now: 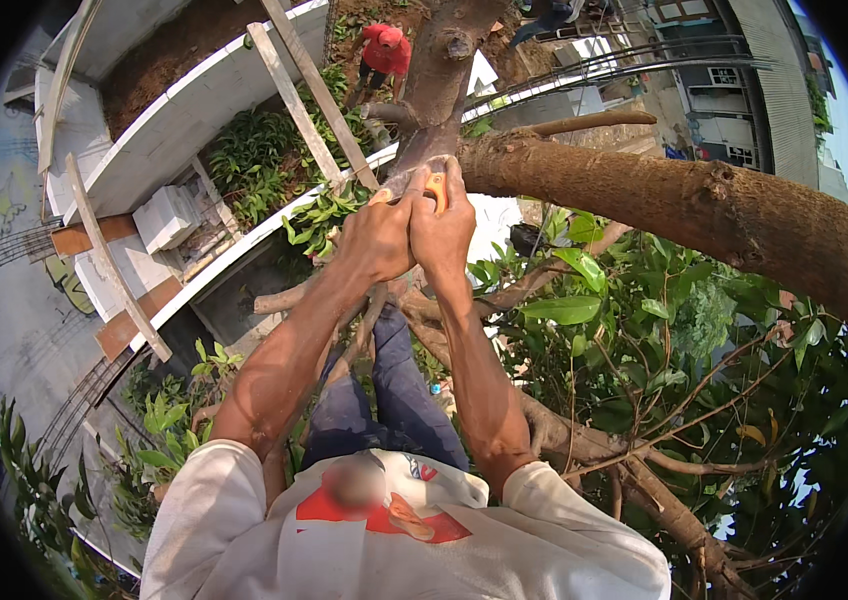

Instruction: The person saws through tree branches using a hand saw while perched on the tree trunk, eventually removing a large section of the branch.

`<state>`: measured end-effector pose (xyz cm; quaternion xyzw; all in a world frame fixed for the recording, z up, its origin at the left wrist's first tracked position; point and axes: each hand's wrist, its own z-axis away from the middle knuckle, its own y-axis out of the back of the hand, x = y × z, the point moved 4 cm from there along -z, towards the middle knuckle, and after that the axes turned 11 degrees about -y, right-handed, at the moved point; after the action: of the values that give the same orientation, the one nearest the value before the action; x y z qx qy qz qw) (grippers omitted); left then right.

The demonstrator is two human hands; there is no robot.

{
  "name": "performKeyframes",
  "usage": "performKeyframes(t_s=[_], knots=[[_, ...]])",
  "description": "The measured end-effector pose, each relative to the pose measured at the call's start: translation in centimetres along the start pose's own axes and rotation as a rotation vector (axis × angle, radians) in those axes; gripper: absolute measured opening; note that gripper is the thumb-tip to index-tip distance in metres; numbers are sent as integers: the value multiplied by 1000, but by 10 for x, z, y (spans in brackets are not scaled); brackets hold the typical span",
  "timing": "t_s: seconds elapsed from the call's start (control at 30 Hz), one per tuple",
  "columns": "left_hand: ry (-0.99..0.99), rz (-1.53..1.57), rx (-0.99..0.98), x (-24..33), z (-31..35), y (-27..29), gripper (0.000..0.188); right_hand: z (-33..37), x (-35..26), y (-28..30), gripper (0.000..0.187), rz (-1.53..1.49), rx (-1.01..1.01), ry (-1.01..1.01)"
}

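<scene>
Both my hands are closed together round the orange handle [436, 188] of what looks like a hand saw, at the upper middle in front of the trunk. My right hand [444, 232] wraps the handle, its fingers pointing up. My left hand [380, 236] presses against it from the left, fingers curled, with a bit of orange showing beside them. Just beyond the hands the upright tree trunk [437, 88] rises. The tool's blade cannot be made out clearly against the bark. A thick brown limb [674, 196] runs off to the right from the trunk beside my right hand.
Branches and leaves [634, 340] surround my legs [389, 385] and fill the lower right. Far below, a person in red [385, 52] stands near white walls [199, 92]. Wooden planks [296, 103] lean at the upper left. Dark cables [634, 58] cross the upper right.
</scene>
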<state>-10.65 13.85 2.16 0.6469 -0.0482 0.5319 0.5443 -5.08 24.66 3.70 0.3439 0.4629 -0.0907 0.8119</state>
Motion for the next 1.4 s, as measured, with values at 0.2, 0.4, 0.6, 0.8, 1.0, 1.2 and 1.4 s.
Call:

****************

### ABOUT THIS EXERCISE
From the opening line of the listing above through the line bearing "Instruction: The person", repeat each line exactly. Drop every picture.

### EXERCISE ANSWER
now: 

Instruction: The person saws through tree branches using a hand saw while perched on the tree trunk, eventually removing a large section of the branch.

This completes the output.